Saturday, March 16, 2013

Stressssssss

I'll admit it. I'm not having the greatest time at the moment. I have not really had any good days at work. It seems that complications and drama have followed me from the moment I walked through the doors. Nothin has gone particularly wrong, but neither have things gone stunningly right. I spend my shifts like the proverbial duck on the top of the calm water, with frantically paddling legs underneath. There is just so much to learn and the know and to be able to do. And I'm supposed to have done things, like, yesterday. This is the state of our healthcare system, there is not enough staff to give quality care to people, and the staff get stressed and exhausted. I knew what I was getting into, but the reality is hard, really hard. I have had moments where I've thought, I can't do this.

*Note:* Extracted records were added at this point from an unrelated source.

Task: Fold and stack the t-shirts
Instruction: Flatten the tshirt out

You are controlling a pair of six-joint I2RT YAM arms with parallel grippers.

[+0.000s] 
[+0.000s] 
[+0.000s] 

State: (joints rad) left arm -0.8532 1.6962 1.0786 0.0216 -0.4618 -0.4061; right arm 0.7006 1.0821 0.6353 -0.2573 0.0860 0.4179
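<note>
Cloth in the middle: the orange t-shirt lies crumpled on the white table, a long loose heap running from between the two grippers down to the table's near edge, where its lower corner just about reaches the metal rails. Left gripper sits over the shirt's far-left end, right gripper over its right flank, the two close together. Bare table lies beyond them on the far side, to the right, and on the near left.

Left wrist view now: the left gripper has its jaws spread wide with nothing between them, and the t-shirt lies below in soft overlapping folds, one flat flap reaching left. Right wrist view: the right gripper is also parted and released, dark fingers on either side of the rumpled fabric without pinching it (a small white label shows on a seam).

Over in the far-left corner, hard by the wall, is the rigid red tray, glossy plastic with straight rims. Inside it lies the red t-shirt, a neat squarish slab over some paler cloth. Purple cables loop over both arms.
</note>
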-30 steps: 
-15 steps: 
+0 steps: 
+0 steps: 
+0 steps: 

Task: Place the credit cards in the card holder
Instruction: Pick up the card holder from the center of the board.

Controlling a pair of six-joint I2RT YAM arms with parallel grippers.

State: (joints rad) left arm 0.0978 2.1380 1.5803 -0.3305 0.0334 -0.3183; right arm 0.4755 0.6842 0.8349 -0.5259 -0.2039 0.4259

But I can, and I will. I know I just need to find my feet and to remember to breathe. The feedback I've been getting from the senior staff has been good and I'm sure that someone would have said something if they weren't happy with my performance.

There have been good moments. I cared for a woman for the entire shift through a very difficult labour, where I had concerns for the welfare of the baby. I think I managed it well and the outcome was good. I went to see her the next day and she thanked me for looking after her.

I have 5 more shifts on Birth Unit and then I go to the maternity ward. I know that will be busy, busy, busy as well, but I generally feel a bit more within my comfort zone there. Time will tell.